• [ABOUT THIS EXERCISE]: Please return all lines in the listing holding the word "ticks".

• [RECORDS SUPPLIED]:
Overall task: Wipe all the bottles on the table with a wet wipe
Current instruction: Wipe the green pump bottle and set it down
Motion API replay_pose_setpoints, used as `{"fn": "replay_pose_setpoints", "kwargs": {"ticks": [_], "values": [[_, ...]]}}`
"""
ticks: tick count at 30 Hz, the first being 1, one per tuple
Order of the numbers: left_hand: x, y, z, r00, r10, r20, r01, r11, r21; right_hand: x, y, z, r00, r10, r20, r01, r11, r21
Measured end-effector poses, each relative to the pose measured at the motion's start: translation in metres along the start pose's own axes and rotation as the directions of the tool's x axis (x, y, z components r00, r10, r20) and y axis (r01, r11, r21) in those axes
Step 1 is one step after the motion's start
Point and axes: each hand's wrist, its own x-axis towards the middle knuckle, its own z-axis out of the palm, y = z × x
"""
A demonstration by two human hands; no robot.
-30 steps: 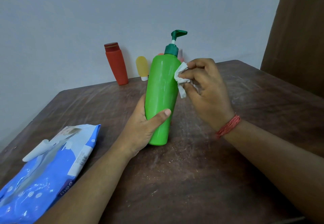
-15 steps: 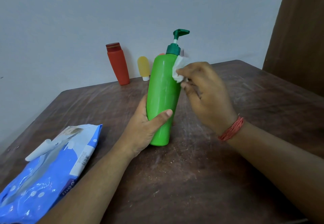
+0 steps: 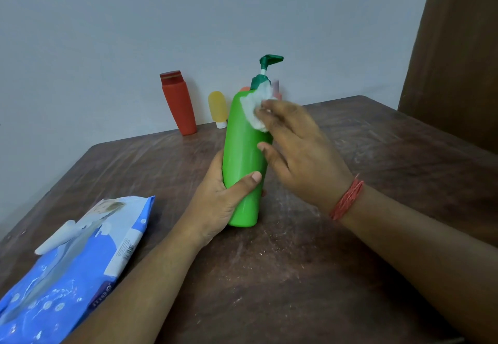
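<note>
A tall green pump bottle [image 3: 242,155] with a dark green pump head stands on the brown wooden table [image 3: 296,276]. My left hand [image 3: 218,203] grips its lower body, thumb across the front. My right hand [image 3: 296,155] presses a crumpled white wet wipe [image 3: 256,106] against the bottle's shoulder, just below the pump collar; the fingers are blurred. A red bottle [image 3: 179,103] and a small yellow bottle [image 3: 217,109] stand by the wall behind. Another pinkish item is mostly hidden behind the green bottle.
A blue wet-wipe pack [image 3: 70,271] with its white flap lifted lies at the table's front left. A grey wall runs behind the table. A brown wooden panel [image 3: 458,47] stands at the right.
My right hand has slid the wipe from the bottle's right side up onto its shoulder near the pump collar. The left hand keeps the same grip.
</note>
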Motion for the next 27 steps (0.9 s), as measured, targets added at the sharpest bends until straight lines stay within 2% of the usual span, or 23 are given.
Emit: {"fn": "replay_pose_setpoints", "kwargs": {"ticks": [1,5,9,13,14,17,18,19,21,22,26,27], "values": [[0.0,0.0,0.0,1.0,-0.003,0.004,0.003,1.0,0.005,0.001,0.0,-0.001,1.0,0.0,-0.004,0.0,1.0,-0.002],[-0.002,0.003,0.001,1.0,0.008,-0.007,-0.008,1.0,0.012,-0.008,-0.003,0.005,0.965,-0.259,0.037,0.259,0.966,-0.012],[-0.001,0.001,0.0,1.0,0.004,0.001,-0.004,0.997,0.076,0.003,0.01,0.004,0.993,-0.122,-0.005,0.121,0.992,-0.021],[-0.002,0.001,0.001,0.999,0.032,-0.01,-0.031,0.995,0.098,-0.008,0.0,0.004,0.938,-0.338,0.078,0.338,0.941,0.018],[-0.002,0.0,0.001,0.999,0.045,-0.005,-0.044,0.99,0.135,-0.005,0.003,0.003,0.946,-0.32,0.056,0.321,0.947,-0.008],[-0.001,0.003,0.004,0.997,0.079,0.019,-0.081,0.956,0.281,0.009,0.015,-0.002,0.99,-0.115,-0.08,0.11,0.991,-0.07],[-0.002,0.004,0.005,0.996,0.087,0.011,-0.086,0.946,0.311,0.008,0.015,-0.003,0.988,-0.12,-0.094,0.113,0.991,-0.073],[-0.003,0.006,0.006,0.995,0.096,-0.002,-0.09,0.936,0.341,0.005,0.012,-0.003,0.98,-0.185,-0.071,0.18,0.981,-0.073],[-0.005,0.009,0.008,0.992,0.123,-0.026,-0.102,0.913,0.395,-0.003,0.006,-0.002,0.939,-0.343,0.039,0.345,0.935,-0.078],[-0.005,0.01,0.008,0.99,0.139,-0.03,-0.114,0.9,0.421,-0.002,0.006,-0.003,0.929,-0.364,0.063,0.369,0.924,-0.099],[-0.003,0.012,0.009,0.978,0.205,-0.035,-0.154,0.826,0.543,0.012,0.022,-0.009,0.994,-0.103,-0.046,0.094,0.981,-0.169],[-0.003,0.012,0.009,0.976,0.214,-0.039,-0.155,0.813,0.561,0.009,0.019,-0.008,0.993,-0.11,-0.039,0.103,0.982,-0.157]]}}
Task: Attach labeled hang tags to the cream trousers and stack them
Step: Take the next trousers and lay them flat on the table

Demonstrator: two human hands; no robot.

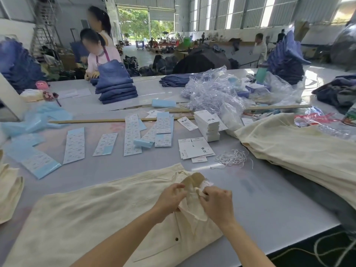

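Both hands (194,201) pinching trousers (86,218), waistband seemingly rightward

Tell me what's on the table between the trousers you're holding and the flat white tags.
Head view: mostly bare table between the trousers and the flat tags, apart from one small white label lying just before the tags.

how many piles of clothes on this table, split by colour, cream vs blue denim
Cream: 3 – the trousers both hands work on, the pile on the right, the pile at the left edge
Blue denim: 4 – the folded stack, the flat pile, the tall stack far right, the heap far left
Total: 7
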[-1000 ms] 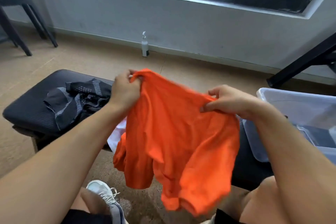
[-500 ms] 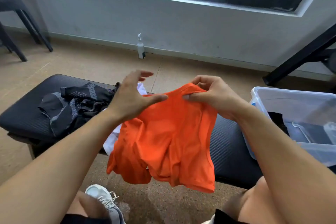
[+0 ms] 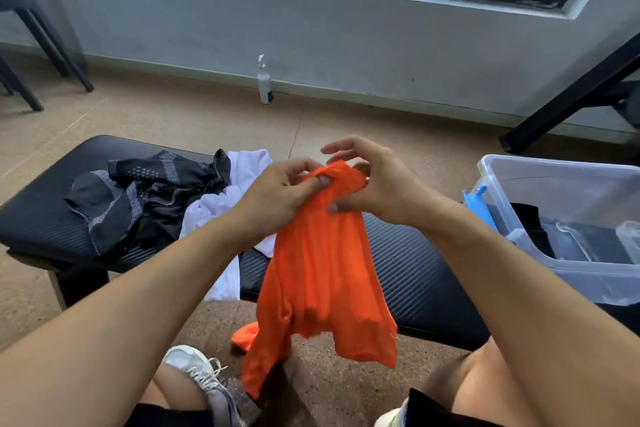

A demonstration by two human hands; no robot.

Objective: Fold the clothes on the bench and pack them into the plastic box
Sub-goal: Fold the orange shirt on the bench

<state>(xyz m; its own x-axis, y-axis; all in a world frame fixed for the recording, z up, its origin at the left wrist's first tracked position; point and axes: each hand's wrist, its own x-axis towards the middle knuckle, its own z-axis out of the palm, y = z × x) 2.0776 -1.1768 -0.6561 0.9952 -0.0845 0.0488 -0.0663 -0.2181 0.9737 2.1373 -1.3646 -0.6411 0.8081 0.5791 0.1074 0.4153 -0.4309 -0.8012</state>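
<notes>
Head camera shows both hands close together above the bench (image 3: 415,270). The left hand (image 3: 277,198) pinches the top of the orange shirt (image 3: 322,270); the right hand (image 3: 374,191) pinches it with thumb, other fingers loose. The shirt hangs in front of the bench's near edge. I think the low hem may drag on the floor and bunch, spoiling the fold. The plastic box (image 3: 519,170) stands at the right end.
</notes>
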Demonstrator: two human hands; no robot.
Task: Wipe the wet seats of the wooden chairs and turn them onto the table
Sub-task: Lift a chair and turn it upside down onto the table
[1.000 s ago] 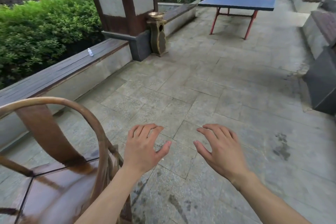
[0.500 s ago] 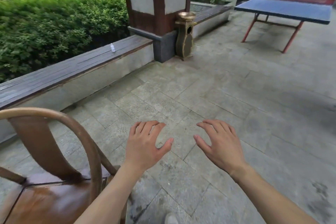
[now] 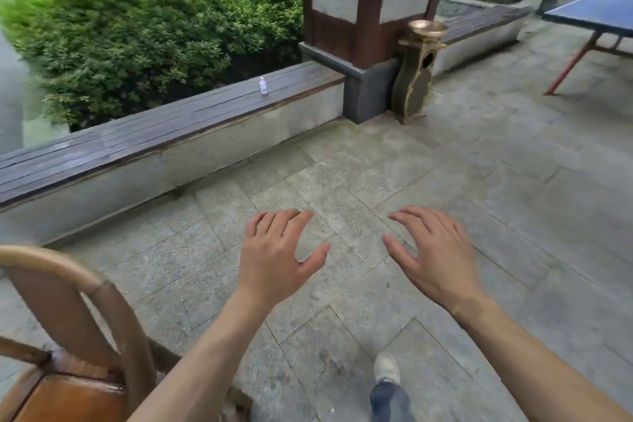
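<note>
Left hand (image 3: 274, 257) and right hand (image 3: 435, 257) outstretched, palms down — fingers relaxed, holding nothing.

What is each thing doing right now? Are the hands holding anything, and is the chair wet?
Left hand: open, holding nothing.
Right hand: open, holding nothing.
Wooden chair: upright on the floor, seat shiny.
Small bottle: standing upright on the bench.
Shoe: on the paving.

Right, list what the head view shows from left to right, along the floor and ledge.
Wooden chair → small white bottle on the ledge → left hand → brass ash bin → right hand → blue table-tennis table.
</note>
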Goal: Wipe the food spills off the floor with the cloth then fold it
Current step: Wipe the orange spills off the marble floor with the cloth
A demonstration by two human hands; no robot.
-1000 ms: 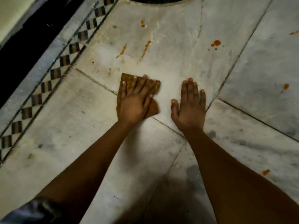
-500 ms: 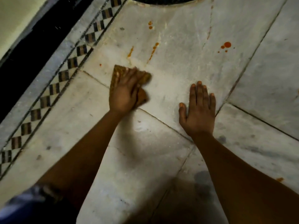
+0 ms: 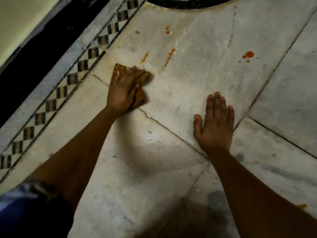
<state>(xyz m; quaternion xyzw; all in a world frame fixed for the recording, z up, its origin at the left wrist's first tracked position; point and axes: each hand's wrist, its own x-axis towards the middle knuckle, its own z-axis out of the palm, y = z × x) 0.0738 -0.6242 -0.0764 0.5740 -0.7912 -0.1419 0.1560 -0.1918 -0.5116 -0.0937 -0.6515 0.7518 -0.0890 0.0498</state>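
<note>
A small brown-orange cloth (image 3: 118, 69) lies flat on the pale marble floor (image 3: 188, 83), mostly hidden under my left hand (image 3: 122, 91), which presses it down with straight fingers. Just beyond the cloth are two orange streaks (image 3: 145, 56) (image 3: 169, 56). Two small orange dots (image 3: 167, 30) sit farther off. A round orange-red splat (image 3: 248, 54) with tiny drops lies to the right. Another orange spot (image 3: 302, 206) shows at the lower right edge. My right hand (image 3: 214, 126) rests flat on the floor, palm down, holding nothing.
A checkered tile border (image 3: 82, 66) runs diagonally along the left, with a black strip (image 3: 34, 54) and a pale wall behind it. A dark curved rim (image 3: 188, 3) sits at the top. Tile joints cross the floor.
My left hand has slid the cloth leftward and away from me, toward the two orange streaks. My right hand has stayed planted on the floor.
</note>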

• [FINISHED EXERCISE]:
Motion API replay_pose_setpoints, used as `{"fn": "replay_pose_setpoints", "kwargs": {"ticks": [_], "values": [[_, ...]]}}`
ticks: tick count at 30 Hz, the first being 1, one per tuple
Emit: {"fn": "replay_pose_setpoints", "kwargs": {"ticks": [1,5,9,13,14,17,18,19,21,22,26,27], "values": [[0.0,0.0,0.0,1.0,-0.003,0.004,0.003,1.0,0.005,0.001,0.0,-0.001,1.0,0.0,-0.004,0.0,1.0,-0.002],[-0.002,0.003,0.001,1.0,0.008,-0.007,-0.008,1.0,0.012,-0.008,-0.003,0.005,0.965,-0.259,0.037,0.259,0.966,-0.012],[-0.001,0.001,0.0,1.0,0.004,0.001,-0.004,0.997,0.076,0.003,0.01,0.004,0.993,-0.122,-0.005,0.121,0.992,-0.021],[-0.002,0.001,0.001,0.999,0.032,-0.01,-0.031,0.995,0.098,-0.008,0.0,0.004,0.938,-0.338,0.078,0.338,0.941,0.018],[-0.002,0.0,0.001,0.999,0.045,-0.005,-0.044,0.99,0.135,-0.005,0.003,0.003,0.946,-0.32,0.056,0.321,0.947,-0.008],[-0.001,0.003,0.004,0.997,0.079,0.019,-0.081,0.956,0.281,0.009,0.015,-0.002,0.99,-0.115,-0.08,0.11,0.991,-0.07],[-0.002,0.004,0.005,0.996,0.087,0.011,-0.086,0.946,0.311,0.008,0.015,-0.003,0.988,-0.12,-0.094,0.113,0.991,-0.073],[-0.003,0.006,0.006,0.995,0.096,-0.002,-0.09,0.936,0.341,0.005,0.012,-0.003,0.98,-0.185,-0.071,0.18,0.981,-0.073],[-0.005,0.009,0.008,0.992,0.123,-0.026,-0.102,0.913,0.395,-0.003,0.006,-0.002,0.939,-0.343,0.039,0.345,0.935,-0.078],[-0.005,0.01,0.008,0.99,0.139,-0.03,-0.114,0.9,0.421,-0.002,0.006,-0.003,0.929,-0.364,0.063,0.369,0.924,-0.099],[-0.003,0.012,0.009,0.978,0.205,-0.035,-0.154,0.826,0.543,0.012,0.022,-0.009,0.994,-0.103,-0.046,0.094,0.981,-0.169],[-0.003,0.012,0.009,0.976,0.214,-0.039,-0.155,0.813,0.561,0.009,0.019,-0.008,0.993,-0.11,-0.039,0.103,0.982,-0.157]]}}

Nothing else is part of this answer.